GOAL OF THE EXERCISE – Print the first line of the material below and each line after it, exactly as written, ending with the line that contains "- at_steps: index".

SUPPLIED DATA –
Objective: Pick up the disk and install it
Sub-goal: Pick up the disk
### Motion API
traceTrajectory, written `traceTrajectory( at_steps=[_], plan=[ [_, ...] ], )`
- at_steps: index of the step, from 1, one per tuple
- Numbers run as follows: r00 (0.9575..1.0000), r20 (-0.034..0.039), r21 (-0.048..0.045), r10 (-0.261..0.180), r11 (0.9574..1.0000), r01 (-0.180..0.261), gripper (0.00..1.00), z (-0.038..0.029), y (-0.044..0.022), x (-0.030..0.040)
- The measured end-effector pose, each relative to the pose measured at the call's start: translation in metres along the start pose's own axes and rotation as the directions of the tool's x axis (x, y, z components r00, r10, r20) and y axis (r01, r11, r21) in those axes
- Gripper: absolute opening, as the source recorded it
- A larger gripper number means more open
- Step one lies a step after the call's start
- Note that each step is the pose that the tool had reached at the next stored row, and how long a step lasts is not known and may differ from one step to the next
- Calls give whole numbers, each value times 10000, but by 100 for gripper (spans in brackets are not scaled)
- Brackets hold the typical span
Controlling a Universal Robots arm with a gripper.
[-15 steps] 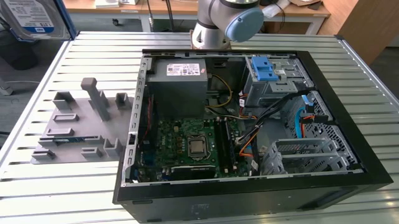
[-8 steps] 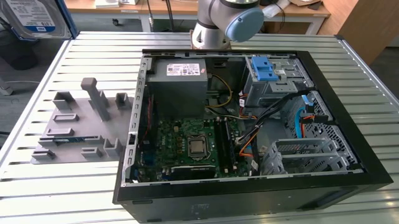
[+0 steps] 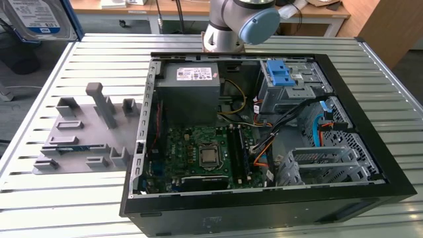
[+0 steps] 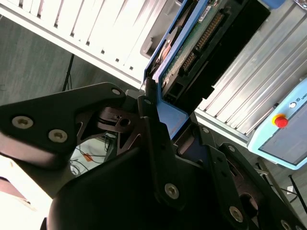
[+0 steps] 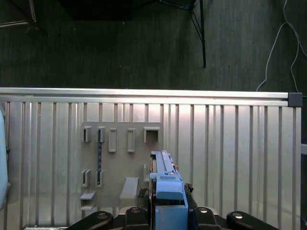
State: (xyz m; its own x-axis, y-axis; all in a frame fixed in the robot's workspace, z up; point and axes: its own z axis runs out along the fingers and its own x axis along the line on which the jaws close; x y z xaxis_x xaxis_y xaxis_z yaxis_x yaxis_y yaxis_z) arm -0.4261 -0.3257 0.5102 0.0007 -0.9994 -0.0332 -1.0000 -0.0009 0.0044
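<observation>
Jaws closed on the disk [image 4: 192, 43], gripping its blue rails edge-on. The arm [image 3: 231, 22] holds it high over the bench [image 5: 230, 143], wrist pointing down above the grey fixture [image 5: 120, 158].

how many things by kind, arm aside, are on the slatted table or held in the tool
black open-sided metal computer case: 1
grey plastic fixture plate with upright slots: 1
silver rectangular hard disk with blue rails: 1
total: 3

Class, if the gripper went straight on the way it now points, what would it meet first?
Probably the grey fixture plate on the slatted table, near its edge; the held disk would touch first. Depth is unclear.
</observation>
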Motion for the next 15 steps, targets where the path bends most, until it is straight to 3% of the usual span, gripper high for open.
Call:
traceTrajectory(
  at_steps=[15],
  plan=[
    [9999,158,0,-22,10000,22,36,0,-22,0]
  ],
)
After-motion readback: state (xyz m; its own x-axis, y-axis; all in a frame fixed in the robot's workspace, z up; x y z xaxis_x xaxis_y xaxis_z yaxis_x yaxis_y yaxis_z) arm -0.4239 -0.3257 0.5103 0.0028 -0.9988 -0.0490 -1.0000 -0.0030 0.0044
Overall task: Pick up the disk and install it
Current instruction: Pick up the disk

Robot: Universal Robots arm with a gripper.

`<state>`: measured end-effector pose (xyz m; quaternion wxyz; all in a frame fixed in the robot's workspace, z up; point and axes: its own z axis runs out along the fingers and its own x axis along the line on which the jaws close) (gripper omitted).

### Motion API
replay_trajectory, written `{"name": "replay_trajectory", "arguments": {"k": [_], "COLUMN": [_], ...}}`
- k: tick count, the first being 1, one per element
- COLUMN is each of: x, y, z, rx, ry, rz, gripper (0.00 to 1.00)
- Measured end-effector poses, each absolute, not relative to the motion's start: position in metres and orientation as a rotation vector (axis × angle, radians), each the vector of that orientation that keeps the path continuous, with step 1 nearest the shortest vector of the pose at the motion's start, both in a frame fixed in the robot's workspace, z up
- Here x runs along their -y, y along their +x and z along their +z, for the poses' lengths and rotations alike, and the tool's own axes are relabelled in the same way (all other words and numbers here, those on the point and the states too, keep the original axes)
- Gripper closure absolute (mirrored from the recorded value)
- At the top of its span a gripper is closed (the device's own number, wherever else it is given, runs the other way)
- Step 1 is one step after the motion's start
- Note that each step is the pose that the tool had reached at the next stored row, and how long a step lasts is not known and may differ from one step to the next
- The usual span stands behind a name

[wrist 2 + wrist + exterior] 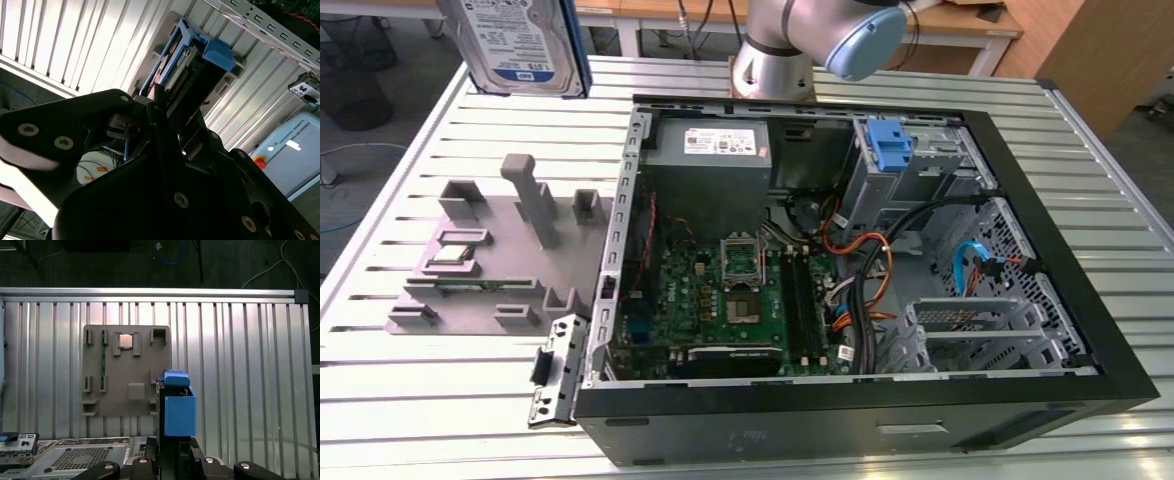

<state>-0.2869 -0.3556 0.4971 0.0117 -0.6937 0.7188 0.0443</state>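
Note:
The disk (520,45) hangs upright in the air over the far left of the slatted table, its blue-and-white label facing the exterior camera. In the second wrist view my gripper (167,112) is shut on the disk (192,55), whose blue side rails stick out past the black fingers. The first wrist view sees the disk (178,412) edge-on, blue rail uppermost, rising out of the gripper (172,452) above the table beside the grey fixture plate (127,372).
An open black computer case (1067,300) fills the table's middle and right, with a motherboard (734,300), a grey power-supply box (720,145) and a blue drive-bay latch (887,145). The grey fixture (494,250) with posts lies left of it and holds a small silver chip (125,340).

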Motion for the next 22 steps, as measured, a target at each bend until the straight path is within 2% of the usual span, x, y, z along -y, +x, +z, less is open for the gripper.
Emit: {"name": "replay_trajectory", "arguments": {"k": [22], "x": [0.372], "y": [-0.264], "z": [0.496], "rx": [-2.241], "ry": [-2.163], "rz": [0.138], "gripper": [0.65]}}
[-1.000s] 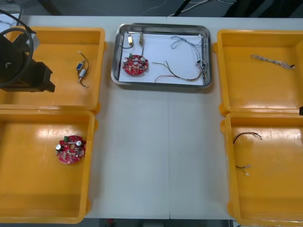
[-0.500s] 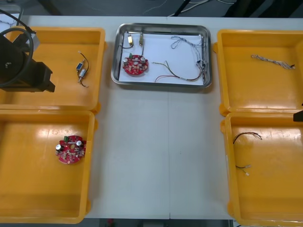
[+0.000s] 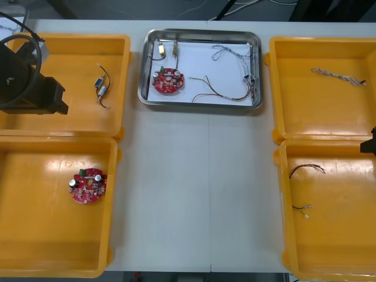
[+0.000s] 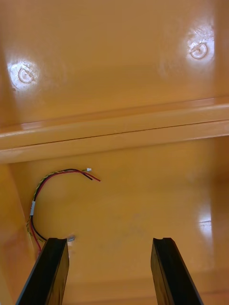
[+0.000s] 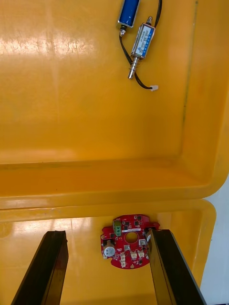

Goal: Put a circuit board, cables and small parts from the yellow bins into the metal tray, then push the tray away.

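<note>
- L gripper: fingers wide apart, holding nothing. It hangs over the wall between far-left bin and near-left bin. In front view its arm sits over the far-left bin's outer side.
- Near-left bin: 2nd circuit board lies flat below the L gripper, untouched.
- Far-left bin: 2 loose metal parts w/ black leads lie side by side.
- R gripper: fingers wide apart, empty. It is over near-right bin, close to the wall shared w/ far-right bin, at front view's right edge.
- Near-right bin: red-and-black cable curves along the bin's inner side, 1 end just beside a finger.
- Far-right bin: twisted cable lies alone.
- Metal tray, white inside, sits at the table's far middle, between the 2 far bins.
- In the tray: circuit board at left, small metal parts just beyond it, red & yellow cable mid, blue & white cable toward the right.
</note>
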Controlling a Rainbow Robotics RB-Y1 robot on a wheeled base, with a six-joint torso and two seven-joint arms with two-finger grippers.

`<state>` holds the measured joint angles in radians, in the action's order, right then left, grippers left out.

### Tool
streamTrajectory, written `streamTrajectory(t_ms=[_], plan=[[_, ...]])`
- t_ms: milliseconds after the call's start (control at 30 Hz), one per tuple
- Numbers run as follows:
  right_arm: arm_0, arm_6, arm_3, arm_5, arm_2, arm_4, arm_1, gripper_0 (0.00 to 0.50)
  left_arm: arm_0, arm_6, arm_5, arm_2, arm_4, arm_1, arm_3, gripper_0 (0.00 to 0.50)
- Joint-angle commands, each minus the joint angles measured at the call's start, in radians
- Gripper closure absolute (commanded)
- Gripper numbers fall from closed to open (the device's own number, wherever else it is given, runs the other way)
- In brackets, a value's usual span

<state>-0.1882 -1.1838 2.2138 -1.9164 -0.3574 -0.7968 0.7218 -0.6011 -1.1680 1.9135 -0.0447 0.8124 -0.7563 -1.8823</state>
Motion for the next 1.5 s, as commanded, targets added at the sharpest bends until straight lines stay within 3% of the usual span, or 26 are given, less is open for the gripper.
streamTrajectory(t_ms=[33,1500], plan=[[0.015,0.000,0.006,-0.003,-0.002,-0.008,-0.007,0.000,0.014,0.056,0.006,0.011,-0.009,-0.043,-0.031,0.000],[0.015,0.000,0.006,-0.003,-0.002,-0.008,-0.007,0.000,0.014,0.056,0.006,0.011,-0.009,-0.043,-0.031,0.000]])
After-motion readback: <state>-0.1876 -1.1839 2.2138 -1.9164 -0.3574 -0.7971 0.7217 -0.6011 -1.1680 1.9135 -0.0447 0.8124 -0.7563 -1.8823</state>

RESPONSE AREA –
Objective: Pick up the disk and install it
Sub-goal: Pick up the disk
### Motion API
traceTrajectory, written `traceTrajectory( at_steps=[_], plan=[ [_, ...] ], )`
- at_steps: index of the step, from 1, one per tuple

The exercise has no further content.